Темиргерей налил в пиалы вина и угостил музыкантов. По его просьбе они заиграли песню о юном народном герое Айгази, который по совету матери за одну ночь исполнил три долга чести: достал коней для друзей, настиг врага — князя, убийцу отца, — и отнял похищенную им свою невесту. Во время исполнения песни Темиргерей недовольно поглядывал на Эльмурзу, занятого разговором с соседом.
Затем кумузист [4] поблагодарил хозяев за радушный прием и так же, как и вчера на проводах, слово в слово повторил:
— С большим удовольствием сыграли бы еще, но… Нас ждут в других домах.

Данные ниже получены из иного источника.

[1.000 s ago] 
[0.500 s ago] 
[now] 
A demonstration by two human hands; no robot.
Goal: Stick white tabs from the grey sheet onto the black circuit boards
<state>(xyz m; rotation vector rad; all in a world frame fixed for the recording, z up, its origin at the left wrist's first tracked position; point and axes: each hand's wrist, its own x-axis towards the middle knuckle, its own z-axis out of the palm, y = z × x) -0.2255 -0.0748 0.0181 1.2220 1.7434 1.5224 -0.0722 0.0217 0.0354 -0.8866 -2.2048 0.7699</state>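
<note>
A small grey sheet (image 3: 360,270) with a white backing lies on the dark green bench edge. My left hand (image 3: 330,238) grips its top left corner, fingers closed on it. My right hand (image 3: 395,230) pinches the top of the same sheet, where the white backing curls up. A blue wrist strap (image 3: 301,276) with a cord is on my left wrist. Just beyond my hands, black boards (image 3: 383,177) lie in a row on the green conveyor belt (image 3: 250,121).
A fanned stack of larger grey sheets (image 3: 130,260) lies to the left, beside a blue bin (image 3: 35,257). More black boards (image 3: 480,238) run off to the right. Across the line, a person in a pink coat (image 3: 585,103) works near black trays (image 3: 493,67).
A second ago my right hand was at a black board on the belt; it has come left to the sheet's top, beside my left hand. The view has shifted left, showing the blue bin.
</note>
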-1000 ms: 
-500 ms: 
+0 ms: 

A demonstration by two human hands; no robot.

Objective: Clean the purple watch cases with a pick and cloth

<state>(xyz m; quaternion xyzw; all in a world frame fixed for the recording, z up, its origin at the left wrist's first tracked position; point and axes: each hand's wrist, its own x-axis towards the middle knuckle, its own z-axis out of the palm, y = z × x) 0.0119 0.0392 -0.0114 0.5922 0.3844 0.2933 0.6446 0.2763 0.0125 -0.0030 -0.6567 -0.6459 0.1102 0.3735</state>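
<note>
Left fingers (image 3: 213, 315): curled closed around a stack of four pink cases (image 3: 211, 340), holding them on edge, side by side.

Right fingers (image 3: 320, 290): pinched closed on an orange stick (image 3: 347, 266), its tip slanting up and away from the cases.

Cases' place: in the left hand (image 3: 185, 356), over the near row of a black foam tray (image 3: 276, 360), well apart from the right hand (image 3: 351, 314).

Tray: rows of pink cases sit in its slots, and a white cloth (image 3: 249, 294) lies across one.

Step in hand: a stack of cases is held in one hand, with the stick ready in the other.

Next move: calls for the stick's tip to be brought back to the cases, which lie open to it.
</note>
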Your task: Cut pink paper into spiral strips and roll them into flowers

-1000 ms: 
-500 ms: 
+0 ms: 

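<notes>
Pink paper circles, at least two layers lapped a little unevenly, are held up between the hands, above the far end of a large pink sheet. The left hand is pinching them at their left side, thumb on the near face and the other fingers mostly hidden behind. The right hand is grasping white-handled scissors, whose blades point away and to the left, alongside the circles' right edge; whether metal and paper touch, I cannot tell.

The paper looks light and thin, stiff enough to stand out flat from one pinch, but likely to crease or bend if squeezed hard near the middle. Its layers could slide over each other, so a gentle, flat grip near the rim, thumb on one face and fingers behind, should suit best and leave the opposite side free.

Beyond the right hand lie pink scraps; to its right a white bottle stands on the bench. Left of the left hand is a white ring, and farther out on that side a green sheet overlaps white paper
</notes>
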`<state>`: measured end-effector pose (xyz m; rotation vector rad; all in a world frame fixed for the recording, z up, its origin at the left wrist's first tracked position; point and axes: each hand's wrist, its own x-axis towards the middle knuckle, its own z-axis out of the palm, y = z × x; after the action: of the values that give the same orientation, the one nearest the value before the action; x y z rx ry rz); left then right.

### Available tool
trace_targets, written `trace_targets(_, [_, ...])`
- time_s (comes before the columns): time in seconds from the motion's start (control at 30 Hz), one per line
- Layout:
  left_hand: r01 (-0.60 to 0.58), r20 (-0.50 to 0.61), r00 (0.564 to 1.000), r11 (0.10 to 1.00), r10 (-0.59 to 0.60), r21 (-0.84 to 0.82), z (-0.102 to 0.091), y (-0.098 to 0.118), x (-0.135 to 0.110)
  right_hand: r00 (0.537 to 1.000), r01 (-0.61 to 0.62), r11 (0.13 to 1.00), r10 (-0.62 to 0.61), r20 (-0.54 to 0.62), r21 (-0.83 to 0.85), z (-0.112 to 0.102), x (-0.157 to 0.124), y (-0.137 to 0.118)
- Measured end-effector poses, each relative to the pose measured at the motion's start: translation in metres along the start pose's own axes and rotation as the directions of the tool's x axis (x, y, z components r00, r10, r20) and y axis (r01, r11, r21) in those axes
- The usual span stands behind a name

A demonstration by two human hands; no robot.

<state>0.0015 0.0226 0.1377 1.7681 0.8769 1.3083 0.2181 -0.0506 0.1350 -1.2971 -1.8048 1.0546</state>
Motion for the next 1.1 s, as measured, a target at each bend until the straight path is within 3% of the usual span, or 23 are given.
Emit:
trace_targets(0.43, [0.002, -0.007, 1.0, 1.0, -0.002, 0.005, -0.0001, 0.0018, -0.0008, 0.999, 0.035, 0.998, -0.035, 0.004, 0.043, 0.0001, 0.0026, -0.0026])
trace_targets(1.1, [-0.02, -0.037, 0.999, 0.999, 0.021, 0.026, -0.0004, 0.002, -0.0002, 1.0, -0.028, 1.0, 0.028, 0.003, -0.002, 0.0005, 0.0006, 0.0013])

Как и накануне, ему никто не возразил и не стал упрашивать побыть еще немного. Все знали: проводы идут во всех концах селения.
Когда музыканты ушли, дед Закарья, исполнявший обязанности тамады, сказал:
— Люди храбрых сердец, садитесь за столы. Темиргерей, наливай вино. Хочу слово сказать.
Все шумно уселись.
— Я вот что хочу сказать, — окинув взглядом гостей, продолжал дед Закарья. — Я давно не беру в рот вина. Возраст не позволяет. Сегодня же за Эльмурзу выпью. И раньше я любил его, а теперь горжусь им. Давайте выпьем за Эльмурзу.
Все взяли пиалы и встали, только Темиргерей продолжал сидеть с суровым и сосредоточенным видом.
— А ты что, Темиргерей, сидишь мрачней тучи? За родного сына выпить не хочешь? — строго спросил дед Закарья.
— За родного сына выпью. Только прежде одну быль расскажу. Посади людей. И ты, Эльмурза, послушай.